> _WHAT IS BEING ASKED_: The data below is to be set down again exactly as written.
____________________
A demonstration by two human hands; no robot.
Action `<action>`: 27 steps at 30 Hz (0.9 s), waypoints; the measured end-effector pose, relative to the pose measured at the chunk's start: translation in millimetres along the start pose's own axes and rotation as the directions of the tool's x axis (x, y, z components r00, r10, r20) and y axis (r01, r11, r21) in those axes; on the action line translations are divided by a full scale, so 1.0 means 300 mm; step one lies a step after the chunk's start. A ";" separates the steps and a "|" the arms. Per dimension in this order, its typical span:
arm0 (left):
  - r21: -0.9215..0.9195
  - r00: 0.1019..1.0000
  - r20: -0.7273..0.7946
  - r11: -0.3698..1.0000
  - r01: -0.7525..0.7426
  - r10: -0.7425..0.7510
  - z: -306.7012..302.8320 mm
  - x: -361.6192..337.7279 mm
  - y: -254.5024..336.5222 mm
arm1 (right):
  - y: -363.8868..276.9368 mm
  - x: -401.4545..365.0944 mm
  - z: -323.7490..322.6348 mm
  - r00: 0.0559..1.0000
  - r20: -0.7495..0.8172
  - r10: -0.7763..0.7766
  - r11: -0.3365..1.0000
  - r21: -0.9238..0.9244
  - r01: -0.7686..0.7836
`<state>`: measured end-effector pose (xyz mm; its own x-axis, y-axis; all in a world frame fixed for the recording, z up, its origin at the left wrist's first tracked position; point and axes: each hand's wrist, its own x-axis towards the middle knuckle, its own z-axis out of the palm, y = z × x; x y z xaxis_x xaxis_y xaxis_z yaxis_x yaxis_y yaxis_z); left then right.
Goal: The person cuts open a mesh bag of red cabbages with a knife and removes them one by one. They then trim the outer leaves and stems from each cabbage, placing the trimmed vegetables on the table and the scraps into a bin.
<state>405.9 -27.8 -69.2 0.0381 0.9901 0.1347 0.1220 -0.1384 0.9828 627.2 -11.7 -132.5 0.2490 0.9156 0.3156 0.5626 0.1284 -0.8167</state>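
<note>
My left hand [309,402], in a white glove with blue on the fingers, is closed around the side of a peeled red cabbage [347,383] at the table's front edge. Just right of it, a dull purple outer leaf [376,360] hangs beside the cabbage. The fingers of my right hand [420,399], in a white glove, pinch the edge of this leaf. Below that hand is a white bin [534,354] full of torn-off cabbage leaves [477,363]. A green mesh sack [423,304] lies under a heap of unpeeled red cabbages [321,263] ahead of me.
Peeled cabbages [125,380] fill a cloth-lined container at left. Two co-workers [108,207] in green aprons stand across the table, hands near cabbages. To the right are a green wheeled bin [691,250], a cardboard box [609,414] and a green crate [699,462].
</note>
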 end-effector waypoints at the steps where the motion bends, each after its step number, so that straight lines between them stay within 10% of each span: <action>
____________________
> _EXPECTED ANSWER_:
A demonstration by two human hands; no robot.
Action `<action>`: 27 steps at 30 Hz (0.9 s), waypoints; the measured end-effector pose, relative to the pose measured at the chunk's start: translation in millimetres along the start pose's own axes and rotation as the directions of the tool's x axis (x, y, z components r00, r10, r20) and y axis (r01, r11, r21) in those axes; on the action line translations are divided by a full scale, so 1.0 means 300 mm; step one lies a step after the chunk's start. A ";" separates the steps and a "|" the arms. Per dimension in this order, its typical span:
arm0 (left):
  - r21: -0.9215..0.9195
  - r00: 0.1019..1.0000
  - r20: -0.7273..0.7946
  - r11: -0.3698..1.0000
  - r01: -0.7525..0.7426
  - r10: -0.7425..0.7510
  - z: -306.7012..302.8320 mm
  - x: -361.6192..337.7279 mm
  - y: -254.5024..336.5222 mm
arm1 (right):
  - y: -363.8868..276.9368 mm
  - x: -401.4545..365.0944 mm
  - z: -323.7490..322.6348 mm
  - r00: 0.0559..1.0000
  - r20: -0.7495..0.8172
  - r10: -0.7763..0.7766
  - r11: -0.3365..1.0000
  - r21: -0.9238..0.9244
  - r01: -0.7686..0.7836
`<state>`: measured end-effector pose (xyz mm; its own x-axis, y-axis; all in a world frame fixed for the recording, z up, its origin at the left wrist's first tracked position; point and axes: each hand's wrist, its own x-axis towards the middle knuckle, its own z-axis out of the palm, y = z × x; x y z xaxis_x xaxis_y xaxis_z yaxis_x yaxis_y yaxis_z); left then right.
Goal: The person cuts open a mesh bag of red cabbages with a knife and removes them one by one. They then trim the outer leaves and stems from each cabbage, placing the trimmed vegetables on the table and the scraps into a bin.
<state>405.9 -27.8 -69.2 0.0381 0.9901 0.1347 0.1220 -0.1384 0.9828 627.2 -11.7 -132.5 0.2490 0.9156 0.3156 0.5626 0.1284 -0.8167</state>
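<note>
My left hand [309,402], in a white glove with blue on the fingers, is closed around the side of a peeled red cabbage [347,383] at the table's front edge. Just right of it, a dull purple outer leaf [376,360] hangs beside the cabbage. The fingers of my right hand [420,399], in a white glove, pinch the edge of this leaf. Below that hand is a white bin [534,354] full of torn-off cabbage leaves [477,363]. A green mesh sack [423,304] lies under a heap of unpeeled red cabbages [321,263] ahead of me.
Peeled cabbages [125,380] fill a cloth-lined container at left. Two co-workers [108,207] in green aprons stand across the table, hands near cabbages. To the right are a green wheeled bin [691,250], a cardboard box [609,414] and a green crate [699,462].
</note>
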 end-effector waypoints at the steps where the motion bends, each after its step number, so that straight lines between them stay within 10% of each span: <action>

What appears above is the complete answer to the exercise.